At various times we could feel the up and down motion of the plane as g-forces pushed us into our seats or the opposite motion lifted us against our seatbelts. White hot flashes of lightning were simultaneous with the booming claps of thunder outside my very tiny window. Some people actually screamed a couple of times while others were content to search the seatback pocket for the ever-elusive bag paper bag that never looks like it will be big enough. Some just prayed.
After the longest 12 minutes of our collective lives, the captain returned to the microphone to apologize since that was “much worse than we thought it would be.” The rest of the trip was a smooth as glass, but anything would be by comparison to those 12 minutes. It is the only time I’ve ever received a letter of apology from a major airline.
It was that pilot on that day who left his comfort zone (as well as ours, for that matter) to try and accomplish his job of getting his passengers to Las Vegas safely. And, he did. We were all safe. A bit shaken, but safe.
There’s a reason we are pre-programmed to stay within the cozy confines of our own comfort zones. After all, they’re comfortable and that’s what we like. Lifehacker defines the comfort zone as a “behavioral space where your activities and behaviors fit a routine and pattern that minimizes stress and risk.” What’s so bad about that? Stress sucks. Some would argue, however, that permanent residence in your comfort zone can result in mental, moral and physical stagnation. Yes, we want our comfort, but somewhere in the recesses of the human experience we have the desire to grow, learn and expand our horizons. Sometimes, that means leaving comfort behind.
That can be scary.
‘What if I fail?’ Well, don’t take this the wrong way, but I hope you do. As Walt Disney once said, it is important to have a good, hard failure when you’re young. In other words, if you haven’t failed, you haven’t tried.

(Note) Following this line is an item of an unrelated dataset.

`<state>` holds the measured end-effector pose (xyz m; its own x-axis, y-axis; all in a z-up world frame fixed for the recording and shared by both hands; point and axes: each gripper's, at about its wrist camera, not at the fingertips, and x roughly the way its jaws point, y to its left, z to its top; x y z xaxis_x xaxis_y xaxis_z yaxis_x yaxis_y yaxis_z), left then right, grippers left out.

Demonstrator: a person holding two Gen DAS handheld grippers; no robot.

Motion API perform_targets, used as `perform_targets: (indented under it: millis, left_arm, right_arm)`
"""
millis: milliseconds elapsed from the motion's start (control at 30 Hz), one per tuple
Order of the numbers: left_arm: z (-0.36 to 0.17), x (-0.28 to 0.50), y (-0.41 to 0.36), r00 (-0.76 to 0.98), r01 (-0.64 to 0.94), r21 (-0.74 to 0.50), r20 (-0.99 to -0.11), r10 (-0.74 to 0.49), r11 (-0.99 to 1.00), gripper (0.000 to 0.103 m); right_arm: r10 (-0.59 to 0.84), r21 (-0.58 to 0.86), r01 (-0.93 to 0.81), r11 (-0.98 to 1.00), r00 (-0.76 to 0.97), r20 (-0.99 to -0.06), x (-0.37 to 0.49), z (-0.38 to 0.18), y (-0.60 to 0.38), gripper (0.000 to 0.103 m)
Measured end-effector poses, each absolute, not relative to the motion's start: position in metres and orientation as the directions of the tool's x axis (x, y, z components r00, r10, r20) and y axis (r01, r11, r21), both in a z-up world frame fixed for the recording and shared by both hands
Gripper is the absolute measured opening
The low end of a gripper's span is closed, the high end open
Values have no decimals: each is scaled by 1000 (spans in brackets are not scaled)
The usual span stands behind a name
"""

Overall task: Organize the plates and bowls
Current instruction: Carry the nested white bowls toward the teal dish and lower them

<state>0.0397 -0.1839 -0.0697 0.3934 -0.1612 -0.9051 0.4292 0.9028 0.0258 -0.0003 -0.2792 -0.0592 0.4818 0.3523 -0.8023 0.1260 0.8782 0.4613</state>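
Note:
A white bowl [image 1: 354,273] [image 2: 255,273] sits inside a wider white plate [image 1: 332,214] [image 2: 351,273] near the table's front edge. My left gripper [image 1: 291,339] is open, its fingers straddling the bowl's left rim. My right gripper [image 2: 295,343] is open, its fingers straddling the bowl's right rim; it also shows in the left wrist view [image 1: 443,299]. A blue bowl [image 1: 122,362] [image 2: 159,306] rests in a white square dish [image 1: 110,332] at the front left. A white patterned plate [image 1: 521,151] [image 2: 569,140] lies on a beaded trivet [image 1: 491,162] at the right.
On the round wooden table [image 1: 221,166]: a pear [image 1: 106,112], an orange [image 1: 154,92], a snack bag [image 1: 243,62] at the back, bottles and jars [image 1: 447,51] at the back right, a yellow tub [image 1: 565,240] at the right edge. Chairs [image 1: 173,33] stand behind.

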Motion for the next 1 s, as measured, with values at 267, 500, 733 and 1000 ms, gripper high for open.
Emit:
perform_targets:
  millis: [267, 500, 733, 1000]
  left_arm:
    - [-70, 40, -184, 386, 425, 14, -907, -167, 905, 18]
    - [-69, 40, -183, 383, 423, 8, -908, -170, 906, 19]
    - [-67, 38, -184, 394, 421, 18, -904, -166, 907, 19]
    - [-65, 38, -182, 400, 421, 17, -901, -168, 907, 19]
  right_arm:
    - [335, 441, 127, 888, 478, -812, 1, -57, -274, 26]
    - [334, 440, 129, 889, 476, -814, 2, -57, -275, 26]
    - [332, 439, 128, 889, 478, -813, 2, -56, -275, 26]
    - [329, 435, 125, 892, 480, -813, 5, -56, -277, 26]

Failure can teach you more about success than unlimited success ever could.
Not learning from failure is true failure. I know from whence I speak.
In 1987, I was laid off three times. It was that level of failure and desperation that drove me from my comfort zone and into a city I didn’t know to try my fortunes there. That led to a PIO job where I could have tended shop and marked my time and retired without making a major impact on local government communications. However, I made a decision to move up to a much more challenging position where the responsibilities, and accompanying stress level, were significantly greater than anything I had experienced before. After a full month of “what have I done?” I began to realize just what I had done. Now, nearly 20 years later, I have had the chance to make an impact and for those opportunities I will always be grateful. But, it started with the decision to leave my comfort zone.
If you know someone that needs convincing, here are five pretty good rewards for leaving your comfort zone. This is one of those ‘including, but not limited to’ kinds of lists:
- Growth – Whether it is in your career, sport, hobby or other pursuit, we all have the innate desire to get better at what we love to do.
- Health – So much of our daily routine is directly tied to our relative health. Pushing the envelope can help keep perspectives fresh and, in turn, have positive affects on life outlook.
- Wealth – That is also a relative thing. Still, it takes venturing out into the real world in order to improve our financial standing. The trite, but true, adage applies – “Nothing ventured, nothing gained.”
- Relationships – You might be searching for a soul mate, a network of like-minded professionals or just for a social circle of friends. They won’t likely come to you. It takes leaving your bubble to try new things and meet new people.
- Creativity – New experiences or simply new perspectives on old habits can assist greatly in the creative process.
Anyone that has ever accomplished anything has done so by taking a chance, by leaving the bubble and by ditching the rationalization that “this is where I’m supposed to be” just because it’s easy and safe.